En este grupo también suelen aparecer títulos como The Last of Us, Mass Effect o BioShock, que apostaron por una narración más cinematográfica sin renunciar a la interacción. Su reconocimiento no se debe únicamente a sus gráficos, sino a la forma en la que utilizan las mecánicas, el escenario y el ritmo para contar una historia.
La libertad como criterio para elegir el mejor juego
Otra corriente de opinión defiende que el mejor videojuego es aquel que ofrece más libertad. En este apartado destacan las experiencias de mundo abierto y los títulos que permiten resolver los problemas de varias maneras. The Elder Scrolls V: Skyrim, Grand Theft Auto V, Minecraft o The Legend of Zelda: Breath of the Wild son ejemplos de propuestas que han dado al jugador un papel especialmente activo.

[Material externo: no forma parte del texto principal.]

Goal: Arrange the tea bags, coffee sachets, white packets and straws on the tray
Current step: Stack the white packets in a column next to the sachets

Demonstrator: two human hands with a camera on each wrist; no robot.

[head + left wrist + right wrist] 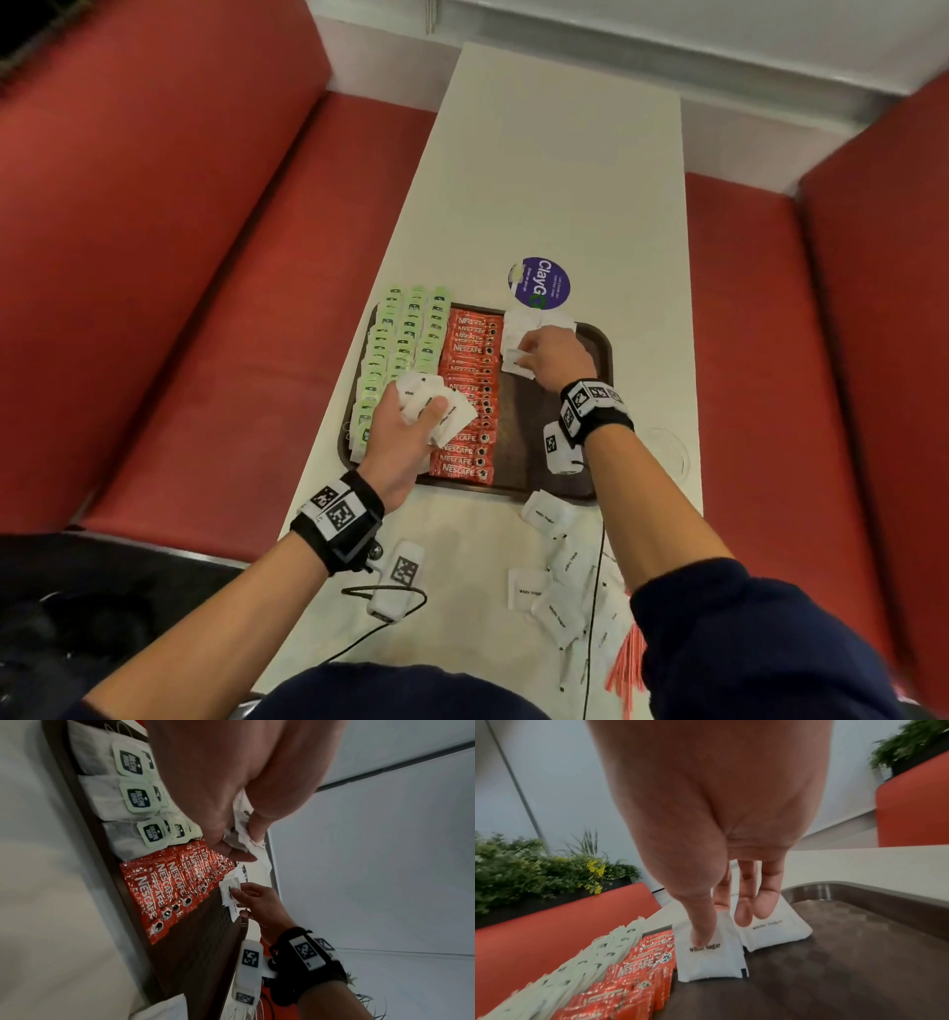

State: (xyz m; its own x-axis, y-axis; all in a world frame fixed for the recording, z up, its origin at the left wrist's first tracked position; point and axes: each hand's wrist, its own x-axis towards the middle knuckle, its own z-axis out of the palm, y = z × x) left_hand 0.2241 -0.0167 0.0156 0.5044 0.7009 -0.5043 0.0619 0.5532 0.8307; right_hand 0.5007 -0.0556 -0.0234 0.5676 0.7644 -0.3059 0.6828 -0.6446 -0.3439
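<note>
A dark brown tray (518, 426) lies on the white table. Green-tagged tea bags (405, 339) fill its left side in rows, and red coffee sachets (470, 370) run in a column beside them. My left hand (416, 411) hovers over the near sachets and grips a bunch of white packets (436, 406), also visible in the left wrist view as crumpled white packets (241, 833). At the tray's far end my right hand (529, 357) pinches one white sugar packet (711, 963) lying against the sachets (639, 971), thumb on top. Another white packet (777, 931) lies just behind it.
Several loose white packets (560, 580) lie on the table in front of the tray, with red straws (629, 663) at the near right edge. A purple round sticker (542, 282) sits beyond the tray. Red benches (179, 257) flank the narrow table. The tray's right half (834, 963) is bare.
</note>
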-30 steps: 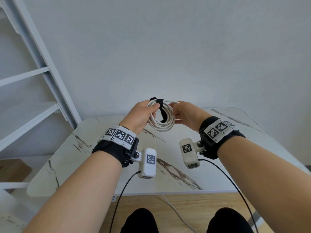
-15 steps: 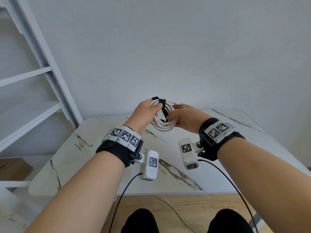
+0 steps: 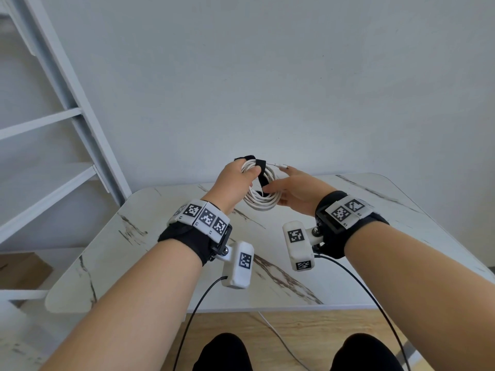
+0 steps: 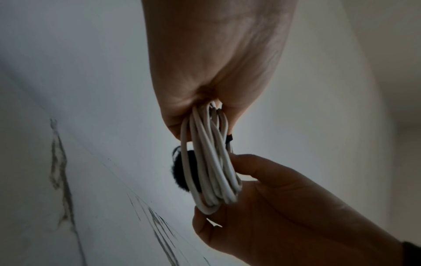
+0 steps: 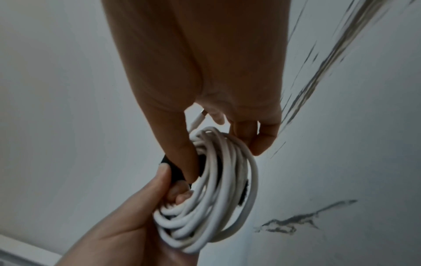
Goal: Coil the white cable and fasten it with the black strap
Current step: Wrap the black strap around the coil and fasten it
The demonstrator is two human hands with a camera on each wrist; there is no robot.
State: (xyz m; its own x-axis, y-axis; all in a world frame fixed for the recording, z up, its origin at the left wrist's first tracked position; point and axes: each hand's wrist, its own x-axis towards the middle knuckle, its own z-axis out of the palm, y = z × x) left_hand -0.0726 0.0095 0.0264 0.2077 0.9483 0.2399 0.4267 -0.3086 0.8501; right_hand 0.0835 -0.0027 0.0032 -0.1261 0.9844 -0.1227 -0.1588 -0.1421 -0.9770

En lugar de seguir un único camino, estos juegos invitan a explorar, experimentar y crear historias propias. Esa sensación de descubrimiento puede prolongar su vida útil durante cientos de horas y explicar por qué siguen siendo populares mucho después de su lanzamiento.
La importancia del multijugador
El mejor videojuego también puede ser el que consigue reunir a una comunidad. Las partidas competitivas, los cooperativos y los mundos persistentes han transformado la forma de jugar y de relacionarse. World of Warcraft, League of Legends, Counter-Strike, Fortnite o Minecraft han construido comunidades internacionales y han convertido el juego en una actividad social.
En estos casos, el valor de la experiencia no depende solo del contenido creado por el estudio. La creatividad de los usuarios, la competición, las estrategias compartidas y las amistades surgidas durante las partidas forman parte esencial del resultado final.
¿Hay un ganador indiscutible?
Probablemente no. Las listas de mejores videojuegos pueden servir para reivindicar obras esenciales, pero ninguna clasificación puede medir por completo lo que un título significa para cada persona. Un juego técnicamente limitado puede ser inolvidable, mientras que una superproducción impecable puede no dejar la misma huella.
El Día Nacional de los Videojuegos ofrece una buena ocasión para recuperar un clásico, probar una novedad o volver a esa aventura que marcó una etapa. La respuesta a la pregunta puede cambiar según la edad, la plataforma o el género favorito. Y precisamente ahí reside la riqueza del medio: hay tantos candidatos al mejor videojuego como formas de disfrutar jugando.